Torniamo verso l'aeroporto. La corrente elettrica è saltata perché sono caduti i piloni che illuminano le strade. Il vento li ha piegati come delle canne e alla fine li ha tranciati di netto. Un intero quartiere residenziale, a due passi dal lago Inya, sul quale si affaccia anche la casa dove è tenuta da dodici anni agli arresti Aung San Suu Kyi, è punteggiato dalle candele. "Il vento ha distrutto tutti i vetri", ci spiega l'autista, "la gente è fuggita e ieri è tornata. Vive al buio, cucina con il gasolio. Quando lo trova". Adesso lo sanno e lo dicono tutti. L'ufficio meteorologico indiano aveva avvertito tre giorni prima le autorità birmane: c'era una tempesta che si era formata nel cuore del Golfo del Bengala. Le rilevazioni satellitari dimostravano che stava assumendo la forza di un ciclone.
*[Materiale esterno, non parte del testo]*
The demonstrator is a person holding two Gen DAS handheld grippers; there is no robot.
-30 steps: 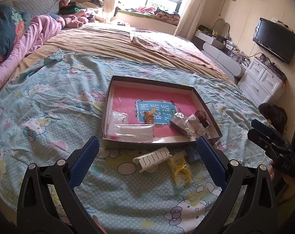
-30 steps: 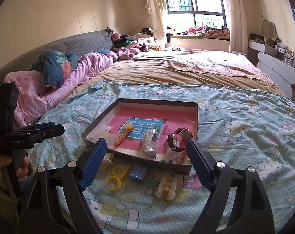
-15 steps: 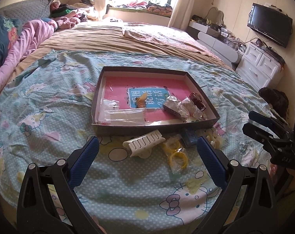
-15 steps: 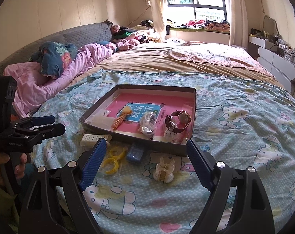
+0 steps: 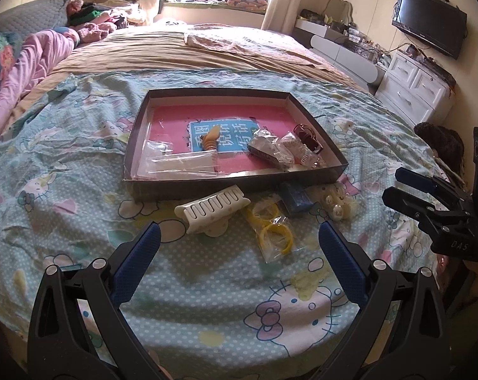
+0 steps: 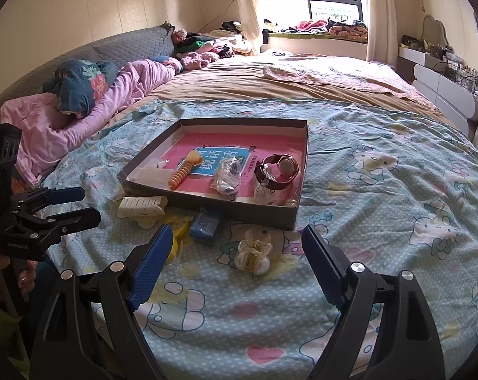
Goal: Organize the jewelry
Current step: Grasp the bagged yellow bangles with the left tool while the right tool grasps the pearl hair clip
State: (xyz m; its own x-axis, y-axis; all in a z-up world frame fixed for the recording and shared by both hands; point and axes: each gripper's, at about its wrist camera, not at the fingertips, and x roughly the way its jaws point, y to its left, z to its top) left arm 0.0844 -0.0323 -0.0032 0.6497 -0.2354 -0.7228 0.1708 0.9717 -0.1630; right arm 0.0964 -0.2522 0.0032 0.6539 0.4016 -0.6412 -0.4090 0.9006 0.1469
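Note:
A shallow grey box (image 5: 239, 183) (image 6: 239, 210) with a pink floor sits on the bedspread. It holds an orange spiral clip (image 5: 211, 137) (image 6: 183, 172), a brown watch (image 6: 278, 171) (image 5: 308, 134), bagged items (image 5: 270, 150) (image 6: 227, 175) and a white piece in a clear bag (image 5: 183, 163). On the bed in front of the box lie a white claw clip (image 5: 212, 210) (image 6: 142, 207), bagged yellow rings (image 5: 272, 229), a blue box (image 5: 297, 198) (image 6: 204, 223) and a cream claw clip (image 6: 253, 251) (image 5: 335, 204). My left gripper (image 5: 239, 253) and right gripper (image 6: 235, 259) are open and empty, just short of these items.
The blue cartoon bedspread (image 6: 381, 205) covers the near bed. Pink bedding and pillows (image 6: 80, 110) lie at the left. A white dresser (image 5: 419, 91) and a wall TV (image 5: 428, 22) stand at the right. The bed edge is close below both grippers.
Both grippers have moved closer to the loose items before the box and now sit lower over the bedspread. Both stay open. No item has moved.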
Era stato indicato anche il percorso. L'impatto con la foce del delta era inevitabile. Si potevano salvare decine di migliaia di persone. Arroccata nella sua città-bunker, la giunta militare ha sottovalutato il fenomeno. Non ha lanciato alcun allarme, non è intervenuta, non ha fatto evacuare quei cinquemila chilometri quadrati dove si è abbattuta l'apocalisse. "La pioggia e il vento si sono accaniti per dieci ore", ci conferma l'autista, "da mezzanotte alle dieci del mattino dopo. Colonne d'acqua che facevano tremare i palazzi, strappavano i tetti delle case, mitragliavano con le tegole e i pezzi di lamiera". Si sono tutti tappati in casa. Chi è fuggito è morto schiacciato dagli alberi, trafitto dai rami, dalle tegole e dai pezzi di lamiera che volavano come pallottole. La fine del mondo è una città piegata su se stessa, buia, lacera, sconvolta.
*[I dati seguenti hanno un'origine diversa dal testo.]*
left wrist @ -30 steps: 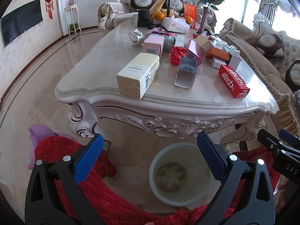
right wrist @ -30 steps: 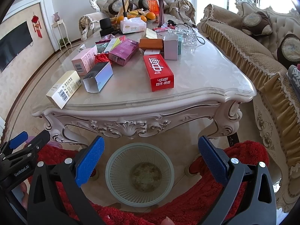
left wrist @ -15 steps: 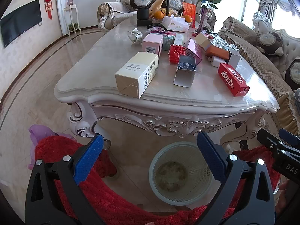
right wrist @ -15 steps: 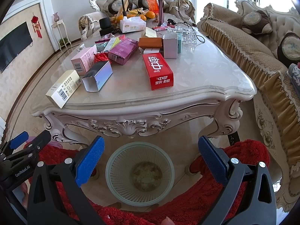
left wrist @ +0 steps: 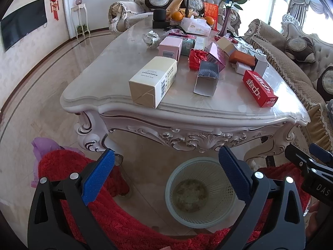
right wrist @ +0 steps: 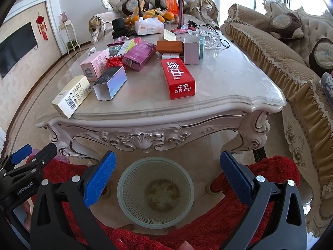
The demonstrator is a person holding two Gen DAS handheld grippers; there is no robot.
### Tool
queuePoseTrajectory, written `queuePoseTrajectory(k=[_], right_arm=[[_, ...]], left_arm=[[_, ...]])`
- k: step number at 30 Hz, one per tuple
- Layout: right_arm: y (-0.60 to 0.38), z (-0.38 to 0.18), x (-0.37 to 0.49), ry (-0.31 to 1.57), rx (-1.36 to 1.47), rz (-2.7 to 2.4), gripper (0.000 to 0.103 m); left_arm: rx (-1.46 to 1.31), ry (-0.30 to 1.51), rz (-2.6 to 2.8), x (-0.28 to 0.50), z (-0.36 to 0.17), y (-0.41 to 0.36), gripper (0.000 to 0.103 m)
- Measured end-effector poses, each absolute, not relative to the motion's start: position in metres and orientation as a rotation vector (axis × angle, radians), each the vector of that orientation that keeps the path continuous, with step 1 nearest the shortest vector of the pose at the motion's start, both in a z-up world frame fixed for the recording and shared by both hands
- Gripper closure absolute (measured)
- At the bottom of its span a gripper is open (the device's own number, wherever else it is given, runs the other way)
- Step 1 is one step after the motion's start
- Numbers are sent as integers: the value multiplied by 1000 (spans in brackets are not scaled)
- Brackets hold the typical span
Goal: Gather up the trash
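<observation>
A pale mesh waste basket [left wrist: 200,193] stands on the floor before the marble table [left wrist: 187,108]; it also shows in the right wrist view [right wrist: 155,191]. Empty boxes lie on the table: a cream box [left wrist: 153,81], a silver open box [left wrist: 206,78], a red box [left wrist: 259,88] [right wrist: 178,79], a pink box [right wrist: 94,65] and a red crumpled wrapper [left wrist: 195,57]. My left gripper [left wrist: 166,175] is open and empty above the floor, left of the basket. My right gripper [right wrist: 165,177] is open and empty over the basket.
A tissue box [right wrist: 148,27], oranges [right wrist: 168,15], a vase of roses [left wrist: 228,20] and glasses [right wrist: 210,38] stand at the table's far end. Sofas [right wrist: 281,48] line the right side. Red fluffy fabric [left wrist: 116,214] lies below both grippers.
Both grippers have risen slightly and edged toward the table, so its top shows a little lower and larger. Both stay open and empty.
</observation>
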State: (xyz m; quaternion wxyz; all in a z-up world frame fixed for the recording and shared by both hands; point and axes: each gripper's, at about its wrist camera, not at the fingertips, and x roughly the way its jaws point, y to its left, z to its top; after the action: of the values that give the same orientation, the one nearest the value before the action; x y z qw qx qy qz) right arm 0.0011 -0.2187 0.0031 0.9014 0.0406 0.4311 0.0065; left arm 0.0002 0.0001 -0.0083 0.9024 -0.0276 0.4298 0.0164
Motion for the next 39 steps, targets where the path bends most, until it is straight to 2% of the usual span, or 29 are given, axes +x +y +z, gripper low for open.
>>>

Tre militari, armati di una grande sega elettrica, tornano veloci verso la caserma. Camminano rapidi, rasenti ai muri, inseguiti dalle grida della gente. Il buio li avvolge e li trasforma in fantasmi. Torneranno stamani, con la luce del sole. In gruppo, scortati da altri soldati armati, tesi, diffidenti, nervosi. Pronti a sparare al primo segno di protesta. La notte appartiene agli altri. Ai sopravvissuti. Vagano senza una meta, gli occhi sbarrati, senza più lacrime per piangere i morti.